Camel and source/target system availabilites strategy - apache-camel

I am new to Camel and am looking for patterns or strategies to manage the availability of a target system in a Camel route.
For example, say I want:
- to read input data from an file server
- process the data (data -> targetData)
- to send the target data (TargetData) to a target web site using Rest services (call it TargetSystem)
My question is what is the best strategy if the TargetSytem is down?
I understand that if a route fails it is possible to rollback the overall process. But in case TargetSystem is an external system and can be down for hours, I don't think trying to rollback the process untill the target system is up is a good approach.
Is there any pattern or strategy that fits well with this issue?
Regards
Gilles

This is the pattern I use with a couple of systems.
Persist your TargetData somewhere (Database table, JMS queue, Redis, ...)
Create a route that reads unsent TargetData and sends it to TargetSystem
If transfer is OK, mark TargetData accordingly (eg: set a flag in the table row, remove from Queue, etc...)
Trigger such route periodically from a timer and/or other routes. You can even trigger it with a shell command to manually "force" a resend of unsent data.
You can customize this to your needs and for example add logging where appropriate, keep track in a DB table when each tentative send occurs, how many times it failed, how many retries and so on...
You can now modularize your application in 2 modules: one that receives Data and process it to TargetData and another that manages the transfer of TargetData to TargetSystem.
Module can mean 2 CamelContextes, 2 OSGi bundles, 2 totally separate Java applications.

Related

What are the Camel constructs for "long-running routes"?
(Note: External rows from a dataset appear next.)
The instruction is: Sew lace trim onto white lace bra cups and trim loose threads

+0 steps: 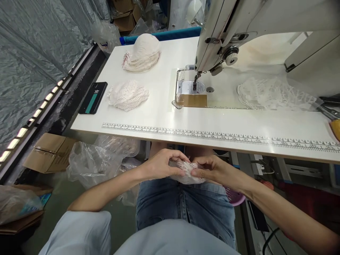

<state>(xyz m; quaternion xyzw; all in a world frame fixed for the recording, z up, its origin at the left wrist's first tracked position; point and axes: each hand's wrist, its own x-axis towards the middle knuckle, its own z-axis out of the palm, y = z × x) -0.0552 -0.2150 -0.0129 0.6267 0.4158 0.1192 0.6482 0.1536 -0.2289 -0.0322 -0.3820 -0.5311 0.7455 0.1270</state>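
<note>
So both hands are busy with one thing: a white lace piece (187, 168) with a dotted mesh pattern, pinched between thumbs and fingers from both sides. Left hand (160, 164) has the left side of it, thumb in front and the other fingers curled over the top, and the right hand (216, 170) grips the right side much the same way, thumb on the front. The lace is held over the lap, just off the near edge of the white tabletop (159, 117), roughly around the middle of that edge, with jeans (162, 202) right below it

Going out from there, a printed ruler scale (212, 136) runs along the near edge. Toward the near left corner a dark phone (92, 98) with a green stripe lies by the left edge, and just to its right sits a lace pile (129, 95). Up near the far left corner there's a stack of white cups (143, 53) with a rounded top

The sewing machine (220, 39) stands over the right half, its presser foot (195, 85) above a metal plate, and a white lace heap (273, 94) lies over toward the right edge. Off the left edge, down low, there's a cardboard box (50, 152) and some clear plastic bags (90, 163)
</note>
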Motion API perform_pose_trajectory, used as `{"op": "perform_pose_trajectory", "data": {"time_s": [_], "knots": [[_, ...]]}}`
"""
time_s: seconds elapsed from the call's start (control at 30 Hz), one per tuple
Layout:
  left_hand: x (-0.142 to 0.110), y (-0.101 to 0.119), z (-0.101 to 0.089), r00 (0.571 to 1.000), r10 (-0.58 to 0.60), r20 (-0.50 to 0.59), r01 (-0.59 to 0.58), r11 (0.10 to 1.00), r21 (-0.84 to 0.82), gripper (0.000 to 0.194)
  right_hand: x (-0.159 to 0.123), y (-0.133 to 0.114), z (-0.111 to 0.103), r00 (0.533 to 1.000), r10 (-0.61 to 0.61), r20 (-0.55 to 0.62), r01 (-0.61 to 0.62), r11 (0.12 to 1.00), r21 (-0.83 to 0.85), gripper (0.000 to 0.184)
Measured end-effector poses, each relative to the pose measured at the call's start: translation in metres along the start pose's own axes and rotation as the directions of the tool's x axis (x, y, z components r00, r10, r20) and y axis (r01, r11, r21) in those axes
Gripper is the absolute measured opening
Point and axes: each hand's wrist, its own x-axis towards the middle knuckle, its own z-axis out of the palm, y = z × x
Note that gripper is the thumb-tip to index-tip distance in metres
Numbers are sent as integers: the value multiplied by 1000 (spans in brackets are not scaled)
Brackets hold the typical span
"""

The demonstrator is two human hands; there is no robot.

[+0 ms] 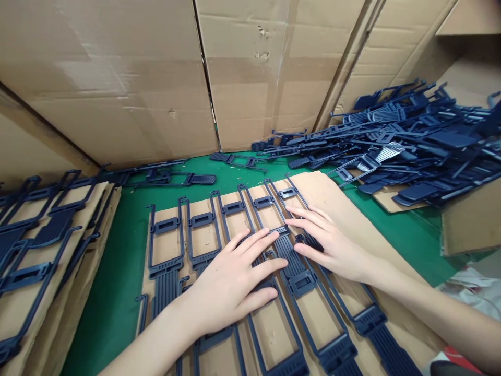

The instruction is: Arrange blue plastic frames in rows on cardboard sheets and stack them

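Observation:
Dark blue plastic frames with ribbed ends (168, 287) lie side by side in rows on a flat cardboard sheet (324, 196). My left hand (235, 279) rests palm down over the middle of these rows. Its fingers are spread, with the tips near the ribbed end of one frame (289, 256). To its right, my right hand (332, 243) reaches over the rightmost frames with its fingers stretched out and apart. Its fingertips touch or hover just above that frame's top and its neighbour; which one I cannot tell. Both hands partly hide the frames beneath them.
A large heap of loose dark blue frames (422, 130) lies at the right rear. At left stands a stack of cardboard sheets (90, 256) layered with frames. Several loose frames (199, 179) lie on the green surface (230, 175) before tall cardboard boxes (270, 78).

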Motion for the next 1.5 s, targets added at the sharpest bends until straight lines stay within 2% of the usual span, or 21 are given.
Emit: {"op": "perform_pose_trajectory", "data": {"time_s": [0.43,0.53,0.6,0.67,0.7,0.73,0.8,0.87,1.0,1.1,1.2,1.3,1.4,1.5], "knots": [[1,0,-5,1000,-9,9,9,1000,-5,43,0,-3,-2,1000,29,12,-30,997,77,37],[0,0,-4,1000,-10,10,10,1000,2,42,2,1,-11,998,40,-49,-33,990,134,33],[0,0,-4,1000,-17,14,17,1000,7,42,4,10,-21,984,113,-135,-85,977,196,30],[0,1,-4,1000,-20,20,19,1000,4,42,5,27,-34,935,286,-209,-200,914,354,28],[0,1,-4,1000,-21,21,21,1000,1,42,4,39,-40,887,405,-221,-263,838,478,28],[0,1,-4,1000,-20,23,21,1000,-3,42,4,51,-46,822,526,-216,-312,734,603,28],[0,2,-4,1000,-18,24,18,1000,-10,42,1,77,-56,655,715,-242,-306,545,780,32],[0,2,-4,1000,-19,15,19,1000,-18,41,-2,101,-63,561,785,-263,-277,477,834,33],[-1,2,-3,1000,-14,-22,13,999,-41,40,-6,136,-67,477,845,-240,-261,397,880,29],[-2,2,-1,999,-12,-37,10,999,-44,40,-4,149,-64,453,868,-205,-264,350,899,29],[-2,1,1,999,-16,-32,15,999,-36,40,0,154,-63,491,860,-138,-278,305,911,28],[-2,1,0,1000,-15,-26,14,999,-36,40,2,154,-64,513,848,-134,-260,302,917,24],[-2,1,0,999,-8,-47,6,999,-50,40,-2,154,-64,492,843,-216,-226,363,904,27],[-2,1,1,998,-4,-59,1,998,-58,40,-12,155,-65,478,808,-345,-215,489,845,28]]}}
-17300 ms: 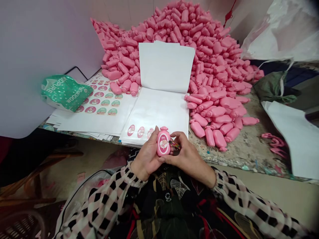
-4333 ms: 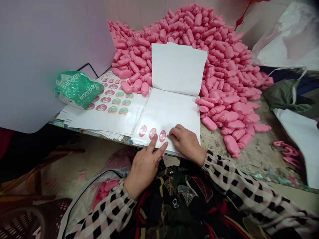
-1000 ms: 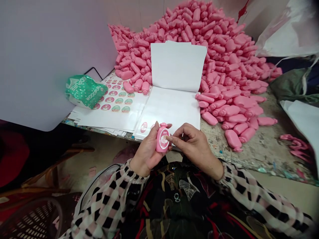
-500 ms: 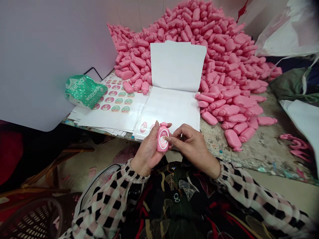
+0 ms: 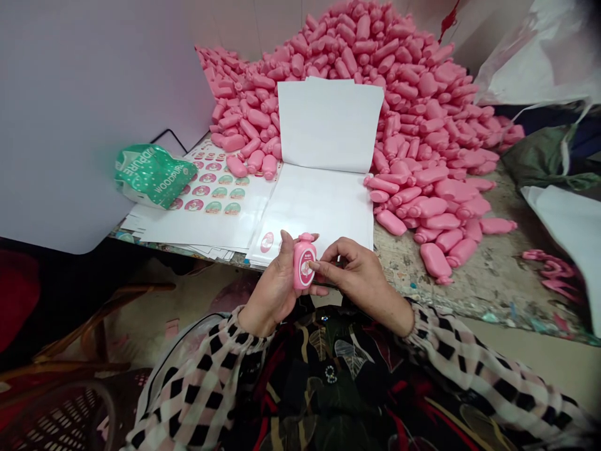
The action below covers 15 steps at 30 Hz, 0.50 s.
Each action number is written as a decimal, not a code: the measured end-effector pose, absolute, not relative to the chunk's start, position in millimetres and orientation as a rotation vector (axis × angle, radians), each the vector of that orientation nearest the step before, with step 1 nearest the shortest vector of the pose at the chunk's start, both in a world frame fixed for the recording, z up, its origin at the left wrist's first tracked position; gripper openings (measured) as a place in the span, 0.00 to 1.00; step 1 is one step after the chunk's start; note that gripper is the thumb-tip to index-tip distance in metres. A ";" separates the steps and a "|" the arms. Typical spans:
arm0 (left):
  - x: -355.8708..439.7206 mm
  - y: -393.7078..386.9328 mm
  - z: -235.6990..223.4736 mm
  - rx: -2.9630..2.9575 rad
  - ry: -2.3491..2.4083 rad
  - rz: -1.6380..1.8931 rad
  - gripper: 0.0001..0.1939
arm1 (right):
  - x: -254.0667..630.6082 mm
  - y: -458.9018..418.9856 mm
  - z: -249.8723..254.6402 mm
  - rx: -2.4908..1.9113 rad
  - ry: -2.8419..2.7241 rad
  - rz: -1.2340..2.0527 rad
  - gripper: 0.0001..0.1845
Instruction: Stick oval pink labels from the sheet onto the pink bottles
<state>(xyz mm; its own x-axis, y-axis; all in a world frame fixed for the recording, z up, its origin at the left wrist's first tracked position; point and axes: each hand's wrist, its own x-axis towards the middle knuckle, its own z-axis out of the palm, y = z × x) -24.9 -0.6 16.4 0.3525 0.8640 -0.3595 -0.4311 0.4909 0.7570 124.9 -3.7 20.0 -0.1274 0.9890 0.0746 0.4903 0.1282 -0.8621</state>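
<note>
A small pink bottle (image 5: pixel 303 280) stands nearly upright in my left hand (image 5: pixel 276 285), with the thumb along its left side and fingers behind it. On its front is an oval pink label (image 5: pixel 307 259) with a white rim and the word BABY. My right hand (image 5: pixel 364 275) is closed at the bottle's right side, its thumb pressing on the label and its other fingers curled. Just beyond my hands lies a white label sheet (image 5: pixel 319 194), with an oval sticker (image 5: pixel 267 242) at its near left corner.
Behind the sheet rises a large heap of pink bottles (image 5: pixel 347 47), spilling down the right. White backing paper (image 5: pixel 330 125) leans against it. To the left are printed sticker sheets (image 5: pixel 211 228) and a green bag (image 5: pixel 154 175). Pink scraps (image 5: pixel 554 272) lie at the table's right.
The bottle has turned slightly in my left hand, so its label faces more to the right. My right thumb stays on the label. The whole view has shifted a little.
</note>
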 end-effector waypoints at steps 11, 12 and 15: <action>-39.6 -3.8 24.7 0.764 0.822 0.728 0.30 | 135.3 2.8 21.5 -1.316 -1.817 1.127 0.11; -39.4 -3.8 25.2 0.758 0.805 0.717 0.29 | 137.6 4.2 22.8 -1.299 -1.840 1.138 0.11; -37.0 -4.0 26.2 0.717 0.753 0.701 0.27 | 144.9 8.9 26.1 -1.290 -1.872 1.135 0.11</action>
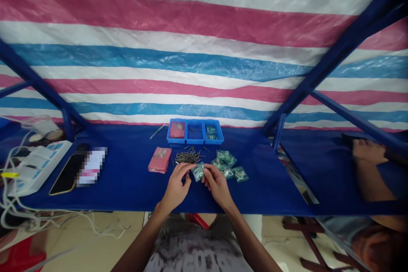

We are investigating Camel for use in a new system; one of our situations is that a set of steps is started, and some of the steps in the set can take hours or days to execute. We need to execute other steps after such long-elapsed-time steps are finished.
We also need to have the system survive reboot while some of the "routes" with these steps are in progress, i.e., the system might be rebooted, and we need the "routes" in progress to remain in their state and pick up where they left off.
I know we can use a queued messaging system such as JMS, and that messages put into such a queue can be handled to be persisted. What isn't clear to me is how (or whether) that fits into Camel -- would we need to treat the step(s) after each queue as its own route, so that it could, on startup, read from the queue? That's going to split up our processing steps into many more 'routes' than we would have otherwise, but maybe that's the way it's done.
Is/are there Camel construct/constructs which assist with this kind of system? If I know their terms and basic outline, I can probably figure it out, but what I really need is an explanation of what the constructs do.
Camel is not a human workflow / long-lasting tasks system. For that kind look at BPMS systems. Camel is more fitting for real time / near real time integrations.
For long tasks you persist their state in some external system like a message broker or database or BPMS, and then you can use Camel routes to process and move from one state to the next - or where Camel fit in such as integrating with the many different systems you can do OOTB with the 200+ Camel components.
Camel do provide graceful shutdown so you can safely shutdown or reboot Camel. But in the unlikely event of a crash, you may want to look at transactions and idempotency if you are talking about surviving a system crash.
You are referring to asynchronous processing of messages in routes. Camel has a couple of components that you can use to achieve this.
SEDA: In memory not persistent and can only call end points in the same route.
VM: In memory not persistent and can call endpoints in different camel contexts but limited to the same JVM. This component is a extension of SEDA.
JMS: Persistence is configurable on the queue stack. Much more heavy weight but also more fault tolerant than SEDA/JVM.
SEDA/JVM can be used as low overhead replacements for JMS components and in some cases I would use them exclusively. In your case the persistence element is a required so SEDA/JVM is not an option, but to keep things simple the examples will use SEDA as you can get some basics up and running quickly.
The example will assume the following we have a timer that kicks off and then there is two processes it needs to run. See screenshot below:
In this route the message flow is synchronous between the timer and the two process beans.
If we wanted to make these steps asynchronous we would need to break each step into a route of its own. We would then connect these routes using one of the components listed in the beginning. See the screenshot below:
Notice we have three routes each route only has one "processing" step in it. Route Test only has a timer which fires a messages to the SEDA queue called processOne. This message is received on the SEDA queue and sent to the Process_One bean. After this it is the send to the SEDA queue called processTwo, where it is received and passed to the Process_Two bean. All this is done asynchronously.
You can replace the SEDA components with JMS once you get to understand the concepts. I suspect that state tracking is going to be the most complicated part as Camel makes the asynchronous part easy.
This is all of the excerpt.